It was a feverish summer; the heady kind of intensity that came with being twelve. The sun shone, high in the sky, the air damp and humid, as it usually is in Sheffield, the fifth largest city in England, the city of steel and trees, in the North. The storm built and built, and one day, that fateful Friday, it broke.
It started with a joke. Helen* never brought quite enough money for a pudding with her custard, so she would attempt to barter, in jest, her USB stick to me, to get another fifty pence. Most often it would make me giggle half-heartedly; her silliness could be rather infectious. Sometimes I would give in and give her whatever I had left to get a pudding.
I had always been a good girl, and I mean that literally.
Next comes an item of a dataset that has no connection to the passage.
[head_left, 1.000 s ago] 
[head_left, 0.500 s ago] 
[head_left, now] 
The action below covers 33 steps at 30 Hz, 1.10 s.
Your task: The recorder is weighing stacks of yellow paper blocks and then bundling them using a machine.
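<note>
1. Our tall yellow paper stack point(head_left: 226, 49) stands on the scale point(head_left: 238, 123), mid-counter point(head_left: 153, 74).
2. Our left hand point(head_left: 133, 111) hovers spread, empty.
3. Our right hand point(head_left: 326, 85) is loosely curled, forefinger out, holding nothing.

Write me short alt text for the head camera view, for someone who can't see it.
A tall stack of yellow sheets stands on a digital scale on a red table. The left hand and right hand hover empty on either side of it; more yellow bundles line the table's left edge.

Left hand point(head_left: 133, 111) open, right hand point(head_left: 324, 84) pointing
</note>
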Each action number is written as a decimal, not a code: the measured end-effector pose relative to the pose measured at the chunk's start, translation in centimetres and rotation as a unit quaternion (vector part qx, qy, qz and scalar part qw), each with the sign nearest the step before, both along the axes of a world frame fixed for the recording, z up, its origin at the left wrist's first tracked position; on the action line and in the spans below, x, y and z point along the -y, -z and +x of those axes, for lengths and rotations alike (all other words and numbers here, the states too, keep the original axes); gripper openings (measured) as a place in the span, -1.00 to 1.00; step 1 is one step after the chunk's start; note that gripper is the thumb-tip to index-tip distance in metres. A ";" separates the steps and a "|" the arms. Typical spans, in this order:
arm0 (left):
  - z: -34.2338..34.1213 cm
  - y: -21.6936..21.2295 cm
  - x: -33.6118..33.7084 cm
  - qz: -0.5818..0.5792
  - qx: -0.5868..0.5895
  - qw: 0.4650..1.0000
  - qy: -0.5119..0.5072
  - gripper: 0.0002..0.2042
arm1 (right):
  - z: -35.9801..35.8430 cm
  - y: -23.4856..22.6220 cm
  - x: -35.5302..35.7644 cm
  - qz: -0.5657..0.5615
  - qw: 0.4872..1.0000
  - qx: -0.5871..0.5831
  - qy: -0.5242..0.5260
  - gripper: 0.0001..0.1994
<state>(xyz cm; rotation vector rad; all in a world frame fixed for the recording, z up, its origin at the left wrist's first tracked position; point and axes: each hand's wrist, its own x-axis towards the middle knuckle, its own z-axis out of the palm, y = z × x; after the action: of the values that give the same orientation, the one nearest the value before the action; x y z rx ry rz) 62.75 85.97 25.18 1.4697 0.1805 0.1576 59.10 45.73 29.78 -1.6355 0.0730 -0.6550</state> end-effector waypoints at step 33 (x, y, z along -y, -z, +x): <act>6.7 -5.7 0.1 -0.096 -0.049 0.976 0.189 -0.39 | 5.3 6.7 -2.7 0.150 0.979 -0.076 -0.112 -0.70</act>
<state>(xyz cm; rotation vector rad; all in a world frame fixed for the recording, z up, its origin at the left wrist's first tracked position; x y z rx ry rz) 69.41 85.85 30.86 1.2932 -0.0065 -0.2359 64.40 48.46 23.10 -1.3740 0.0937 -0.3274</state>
I have always embodied the lawful good persona, I had high grades, never acted out, I was a chief people pleaser. I was exceedingly calm and not easily ruffled. Unfortunately, that day I was.
It began with a joke and ended with an end.
There was an unspoken agreement about the table my friends and I would sit at while we ate our lunch in the canteen. We sat down and ate. I sat with my back towards the large windows overlooking the leafy courtyard opposite my friend, Helen. She was not my dearest friend, but at that school she was my first, and I hadn’t realized from the first Hello we shared that things would come to such a head.
Yet, I was aware of the strange history that lingered between her and my other friend, Lisa*. There had been various breakups and makeups throughout their childhoods, small occurrences that had ended in Helen screaming or breaking things, a few instances of Helen taunting Lisa. They seemed to be on good terms when I met them both, but looking back, I should have seen the red flags in Lisa’s stories. Helen had clearly lost friends before. I had gleaned that from people that used to be her friends and whenever she was brought up in conversation they would purse their lips. I thought they were all wrong about her, and I was determined to prove it. I was determined to stick with her.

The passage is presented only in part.